Bathtub Civics
Palina Rojinski got naked for a German Vogue voting campaign. Not to sell magazines—to sell voting itself. The campaign was called #Germanwoman, one of those celebrity-driven initiatives where famous people explain why politics matters. Except they didn’t do interviews or PSAs. They put her in a bathtub with champagne, walking through how the electoral system actually works. The timing, the mechanics, the whole structure of it. The unspoken hook was the hope that she’d shift and reveal something accidental, which is both the campaign’s entire premise and its entire confession.
Caro Daur, Lena Meyer-Landrut, and a few other Instagram celebrities were in it too, each there to say why voting matters. It’s a completely unsubtle collision of celebrity, sexuality, and civic duty. Make voting sexy and people will pay attention, is the theory.

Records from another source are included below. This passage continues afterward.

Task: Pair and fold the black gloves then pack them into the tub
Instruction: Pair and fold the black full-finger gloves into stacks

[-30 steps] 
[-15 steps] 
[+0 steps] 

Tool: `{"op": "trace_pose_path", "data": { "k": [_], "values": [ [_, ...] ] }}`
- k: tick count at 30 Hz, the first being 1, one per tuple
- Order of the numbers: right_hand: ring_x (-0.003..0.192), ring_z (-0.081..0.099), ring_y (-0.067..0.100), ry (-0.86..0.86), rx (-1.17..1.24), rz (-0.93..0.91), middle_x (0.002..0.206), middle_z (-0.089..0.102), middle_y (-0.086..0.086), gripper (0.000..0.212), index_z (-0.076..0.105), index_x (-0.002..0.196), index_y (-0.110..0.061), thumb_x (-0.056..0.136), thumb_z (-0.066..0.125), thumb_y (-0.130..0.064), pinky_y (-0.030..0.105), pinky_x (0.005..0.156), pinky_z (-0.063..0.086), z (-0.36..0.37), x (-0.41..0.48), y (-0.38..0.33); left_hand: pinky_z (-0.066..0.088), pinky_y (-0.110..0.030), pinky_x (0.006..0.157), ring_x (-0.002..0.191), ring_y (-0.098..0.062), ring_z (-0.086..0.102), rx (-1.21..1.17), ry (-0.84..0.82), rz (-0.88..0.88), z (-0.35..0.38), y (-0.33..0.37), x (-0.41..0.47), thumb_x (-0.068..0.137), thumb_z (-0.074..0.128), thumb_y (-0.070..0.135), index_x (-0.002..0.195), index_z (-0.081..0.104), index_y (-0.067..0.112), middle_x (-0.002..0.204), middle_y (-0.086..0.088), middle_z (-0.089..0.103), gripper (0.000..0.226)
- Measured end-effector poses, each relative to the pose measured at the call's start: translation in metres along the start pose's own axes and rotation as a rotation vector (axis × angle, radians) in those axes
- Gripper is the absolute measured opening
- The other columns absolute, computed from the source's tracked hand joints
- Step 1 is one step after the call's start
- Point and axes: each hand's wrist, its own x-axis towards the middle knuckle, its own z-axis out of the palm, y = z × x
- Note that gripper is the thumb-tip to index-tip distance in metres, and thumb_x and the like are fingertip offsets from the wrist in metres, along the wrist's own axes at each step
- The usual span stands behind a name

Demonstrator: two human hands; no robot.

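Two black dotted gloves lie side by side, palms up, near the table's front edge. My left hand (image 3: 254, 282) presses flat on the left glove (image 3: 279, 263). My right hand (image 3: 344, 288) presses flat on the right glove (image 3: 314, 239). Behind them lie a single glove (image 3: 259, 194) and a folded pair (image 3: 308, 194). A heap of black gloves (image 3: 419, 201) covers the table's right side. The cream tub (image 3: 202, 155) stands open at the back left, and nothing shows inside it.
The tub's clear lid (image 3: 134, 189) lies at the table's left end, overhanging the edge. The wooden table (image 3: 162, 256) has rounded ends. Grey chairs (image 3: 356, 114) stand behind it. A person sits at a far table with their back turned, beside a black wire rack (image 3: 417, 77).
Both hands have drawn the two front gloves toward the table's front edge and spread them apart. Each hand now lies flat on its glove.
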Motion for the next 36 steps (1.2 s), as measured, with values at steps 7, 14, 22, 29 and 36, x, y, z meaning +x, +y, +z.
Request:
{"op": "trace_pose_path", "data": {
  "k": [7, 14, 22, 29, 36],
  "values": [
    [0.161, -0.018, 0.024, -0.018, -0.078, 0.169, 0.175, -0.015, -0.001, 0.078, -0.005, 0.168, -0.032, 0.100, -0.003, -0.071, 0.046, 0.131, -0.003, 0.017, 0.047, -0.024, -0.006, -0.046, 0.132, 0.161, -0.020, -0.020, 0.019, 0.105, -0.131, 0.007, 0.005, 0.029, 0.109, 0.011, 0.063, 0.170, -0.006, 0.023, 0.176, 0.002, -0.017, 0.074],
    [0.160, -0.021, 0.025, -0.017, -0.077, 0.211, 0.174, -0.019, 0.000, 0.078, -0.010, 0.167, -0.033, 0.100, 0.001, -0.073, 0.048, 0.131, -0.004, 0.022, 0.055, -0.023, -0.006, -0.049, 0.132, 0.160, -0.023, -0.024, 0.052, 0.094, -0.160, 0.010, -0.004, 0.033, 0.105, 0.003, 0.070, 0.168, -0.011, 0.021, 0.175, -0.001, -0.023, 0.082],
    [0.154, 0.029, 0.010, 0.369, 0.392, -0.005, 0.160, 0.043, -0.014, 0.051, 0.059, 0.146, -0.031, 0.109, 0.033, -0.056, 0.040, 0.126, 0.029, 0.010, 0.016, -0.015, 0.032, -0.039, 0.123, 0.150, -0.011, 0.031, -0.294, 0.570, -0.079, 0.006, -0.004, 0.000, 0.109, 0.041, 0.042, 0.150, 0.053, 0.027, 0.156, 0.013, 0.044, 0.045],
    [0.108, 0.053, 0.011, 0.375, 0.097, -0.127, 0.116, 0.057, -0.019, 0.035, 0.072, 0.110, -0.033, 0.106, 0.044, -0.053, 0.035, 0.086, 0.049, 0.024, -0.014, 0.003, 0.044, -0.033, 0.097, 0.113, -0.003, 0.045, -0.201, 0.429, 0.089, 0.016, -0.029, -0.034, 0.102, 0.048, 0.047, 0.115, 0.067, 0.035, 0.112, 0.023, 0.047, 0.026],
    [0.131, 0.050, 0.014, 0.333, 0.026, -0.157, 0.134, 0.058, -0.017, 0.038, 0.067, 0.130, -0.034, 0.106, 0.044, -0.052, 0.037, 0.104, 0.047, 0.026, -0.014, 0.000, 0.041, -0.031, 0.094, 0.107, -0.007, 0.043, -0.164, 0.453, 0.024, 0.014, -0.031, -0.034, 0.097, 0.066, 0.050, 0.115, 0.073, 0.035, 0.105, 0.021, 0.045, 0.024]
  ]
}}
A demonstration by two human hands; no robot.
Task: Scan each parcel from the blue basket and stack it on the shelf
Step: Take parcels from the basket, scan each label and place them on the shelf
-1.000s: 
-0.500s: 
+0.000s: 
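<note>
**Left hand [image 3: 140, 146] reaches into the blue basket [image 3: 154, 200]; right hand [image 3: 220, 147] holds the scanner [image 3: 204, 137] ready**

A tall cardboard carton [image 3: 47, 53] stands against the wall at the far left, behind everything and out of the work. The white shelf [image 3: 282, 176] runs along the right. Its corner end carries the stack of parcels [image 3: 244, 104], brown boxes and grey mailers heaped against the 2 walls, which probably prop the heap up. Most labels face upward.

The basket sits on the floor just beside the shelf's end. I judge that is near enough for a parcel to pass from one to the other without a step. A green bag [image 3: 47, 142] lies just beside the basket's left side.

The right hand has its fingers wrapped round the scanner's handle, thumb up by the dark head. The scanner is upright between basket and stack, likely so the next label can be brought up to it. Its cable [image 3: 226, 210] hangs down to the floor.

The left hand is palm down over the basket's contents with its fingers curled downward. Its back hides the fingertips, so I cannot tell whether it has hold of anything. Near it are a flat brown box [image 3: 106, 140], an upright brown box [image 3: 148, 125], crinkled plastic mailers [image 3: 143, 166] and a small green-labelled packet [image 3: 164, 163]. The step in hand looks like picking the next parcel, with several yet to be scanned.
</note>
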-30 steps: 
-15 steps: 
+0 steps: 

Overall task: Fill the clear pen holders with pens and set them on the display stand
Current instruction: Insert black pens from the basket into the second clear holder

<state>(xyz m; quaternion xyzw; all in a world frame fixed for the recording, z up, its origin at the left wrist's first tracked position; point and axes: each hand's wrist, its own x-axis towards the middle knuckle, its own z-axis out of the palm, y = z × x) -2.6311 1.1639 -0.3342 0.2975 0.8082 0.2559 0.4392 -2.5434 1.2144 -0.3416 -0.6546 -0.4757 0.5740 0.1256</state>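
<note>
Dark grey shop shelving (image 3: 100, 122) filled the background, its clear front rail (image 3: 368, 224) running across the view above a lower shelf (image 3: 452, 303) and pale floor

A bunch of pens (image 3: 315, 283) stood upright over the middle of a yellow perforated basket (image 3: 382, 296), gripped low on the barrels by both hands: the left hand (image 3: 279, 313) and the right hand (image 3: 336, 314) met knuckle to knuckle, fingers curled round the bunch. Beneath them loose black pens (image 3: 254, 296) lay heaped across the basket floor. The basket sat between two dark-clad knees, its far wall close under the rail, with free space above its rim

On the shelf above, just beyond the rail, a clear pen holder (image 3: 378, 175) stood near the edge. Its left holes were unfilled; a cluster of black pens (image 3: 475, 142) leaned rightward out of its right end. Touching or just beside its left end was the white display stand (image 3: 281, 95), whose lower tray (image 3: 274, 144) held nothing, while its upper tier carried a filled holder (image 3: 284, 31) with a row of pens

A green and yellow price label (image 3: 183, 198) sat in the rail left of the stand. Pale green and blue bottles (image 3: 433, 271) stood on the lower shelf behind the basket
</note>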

What’s interesting about it is how accidentally honest it is. Elections aren’t won through logic or argument. They’re won through desire, identification, attraction. She’s famous and naked, therefore voting matters. It’s stupid and it probably works, and that’s genuinely depressing—not the campaign itself, but how effective it is. People don’t evaluate abstract systems rationally. They respond to patterns, to signals that seem trustworthy. A famous person’s body is the clearest signal there is.